- EXERCISE -
Nothing but the lines from the top of the records through the line with "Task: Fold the" should be returned, exactly, and without pictures.

- SUPPLIED MATERIAL -
::::::

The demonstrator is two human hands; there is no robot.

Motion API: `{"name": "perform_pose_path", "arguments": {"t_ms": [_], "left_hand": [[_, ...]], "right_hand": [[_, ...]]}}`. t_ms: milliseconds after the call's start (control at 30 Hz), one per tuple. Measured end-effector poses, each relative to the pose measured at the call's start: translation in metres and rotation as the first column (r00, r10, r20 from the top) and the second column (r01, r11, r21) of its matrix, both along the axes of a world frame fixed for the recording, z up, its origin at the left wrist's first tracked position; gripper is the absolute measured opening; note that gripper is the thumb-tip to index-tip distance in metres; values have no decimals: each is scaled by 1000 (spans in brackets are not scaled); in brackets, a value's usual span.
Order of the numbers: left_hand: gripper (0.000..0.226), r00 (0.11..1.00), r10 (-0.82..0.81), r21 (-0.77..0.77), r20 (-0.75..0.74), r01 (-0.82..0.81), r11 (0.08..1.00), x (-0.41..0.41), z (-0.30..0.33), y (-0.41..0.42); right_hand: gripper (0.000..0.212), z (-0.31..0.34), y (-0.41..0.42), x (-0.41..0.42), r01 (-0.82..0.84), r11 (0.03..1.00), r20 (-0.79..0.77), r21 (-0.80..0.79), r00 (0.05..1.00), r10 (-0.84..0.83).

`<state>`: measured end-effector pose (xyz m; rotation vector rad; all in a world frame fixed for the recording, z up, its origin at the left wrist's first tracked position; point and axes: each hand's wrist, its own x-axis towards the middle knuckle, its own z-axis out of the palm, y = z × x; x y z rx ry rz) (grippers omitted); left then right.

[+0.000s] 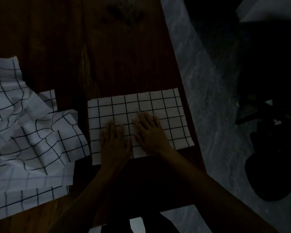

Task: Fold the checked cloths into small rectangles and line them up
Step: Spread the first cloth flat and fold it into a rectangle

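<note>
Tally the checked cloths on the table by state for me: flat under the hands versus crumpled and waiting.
Flat cloth under both hands: 1
Crumpled pile: several overlapping cloths, number unclear
Total: 1 flat, plus an uncountable pile

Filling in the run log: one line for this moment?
left hand: flat on folded cloth | right hand: same | unfolded cloths: heaped left | table

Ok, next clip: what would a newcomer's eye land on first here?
The flat checked cloth near the dark table's right edge, with the left hand and right hand pressed flat on it side by side. Next, the crumpled heap of checked cloths at the left.
</note>
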<state>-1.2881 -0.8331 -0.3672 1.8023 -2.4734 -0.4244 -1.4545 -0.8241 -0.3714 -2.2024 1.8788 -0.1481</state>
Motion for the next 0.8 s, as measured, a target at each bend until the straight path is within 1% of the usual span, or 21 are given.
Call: {"name": "perform_pose_path", "arguments": {"t_ms": [67,167,267,367,467,567,633,700,733,800], "left_hand": [[61,1000,-24,-20,-16,24,1000,-1,1,-4],[59,995,-100,-42,-24,99,994,-6,1,-8],[64,997,-80,1,-13,80,997,-3,-5,-11],[69,999,-42,1,26,42,999,11,-6,-17],[70,1000,-10,-3,11,11,1000,23,-1,-20],[67,999,-31,-24,12,32,999,15,11,-16],[63,995,-100,-41,-2,100,994,-4,18,-13],[62,989,-147,-32,-29,146,989,-23,18,-11],[67,988,-152,-7,-34,151,988,-28,15,-10],[78,994,-109,64,-24,110,992,-25,6,-9]], "right_hand": [[59,-2,0,-1,2,1000,-2,-8,1000,-2],[57,-4,0,0,-41,999,-16,-27,999,40],[51,-4,5,-4,-54,997,-6,-52,999,53],[53,-2,26,-40,75,997,-20,-21,997,-75],[56,2,51,-83,208,978,-51,6,977,-207],[56,11,57,-84,258,966,-48,-27,965,-259],[54,15,47,-60,201,976,-28,-82,979,-204],[58,18,27,-24,82,992,12,-101,997,-81],[61,17,18,-4,46,996,58,-73,997,-42],[65,14,6,22,60,998,142,36,988,-64]]}}
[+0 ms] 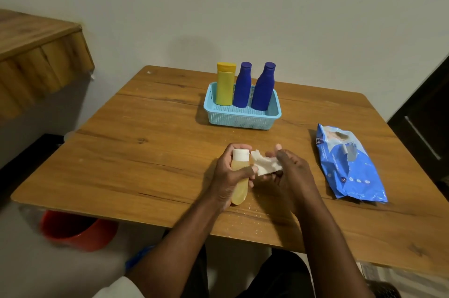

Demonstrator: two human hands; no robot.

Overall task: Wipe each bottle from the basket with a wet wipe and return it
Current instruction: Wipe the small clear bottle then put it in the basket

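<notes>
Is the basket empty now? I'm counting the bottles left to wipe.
No, the basket still holds three upright bottles: a yellow bottle and two blue bottles, while the left hand holds a fourth.

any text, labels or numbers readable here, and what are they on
"72" reads, upside down, in a small dark circle near the close end of the blue wipes pack; its other print is too blurred to read.
No text shows on the yellow bottle, the two blue bottles or the clear bottle in the left hand.
</notes>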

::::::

- EXERCISE ANSWER -
The demonstrator is two human hands; there is no robot.

Motion API: `{"name": "perform_pose_path", "arguments": {"t_ms": [_], "left_hand": [[_, ...]], "right_hand": [[_, ...]]}}`. t_ms: milliseconds after the call's start (control at 30 Hz), one per tuple. Measured end-effector poses, each relative to the pose measured at the call's start: translation in metres and rotation as the first column (r00, r10, r20 from the top) and the second column (r01, r11, r21) of its matrix, both along the axes of a world frame fixed for the recording, z up, its origin at the left wrist's first tracked position; gripper is the absolute measured opening; note that gripper is the thumb-tip to index-tip distance in metres; values have no decimals: each is scaled by 1000 (spans in brackets are not scaled); in brackets, a value's usual span.
Order of the numbers: left_hand: gripper (0.000..0.226), r00 (0.11..1.00), r10 (-0.82..0.81), r21 (-0.77..0.77), r20 (-0.75..0.74), r01 (-0.82..0.81), r11 (0.08..1.00), x (-0.41..0.41), z (-0.30..0.33), y (-0.41..0.42); right_hand: gripper (0.000..0.212), z (-0.31..0.34), y (-0.41..0.42), x (-0.41..0.42), r01 (-0.82..0.84), r11 (0.03..1.00), r20 (-0.79..0.77), r21 (-0.80..0.79), r00 (0.05..1.00), r10 (-0.84..0.83).

`<state>`: measured end-effector pose (xyz m; rotation vector rad; all in a world frame fixed for the recording, z up, its origin at the left wrist's first tracked position; point and axes: each hand's wrist, its own x-axis towards the middle knuckle, its own z-axis out of the palm, y = z × x; x y z rx ry rz) (grippers omitted); left then right.

[+0.000s] 

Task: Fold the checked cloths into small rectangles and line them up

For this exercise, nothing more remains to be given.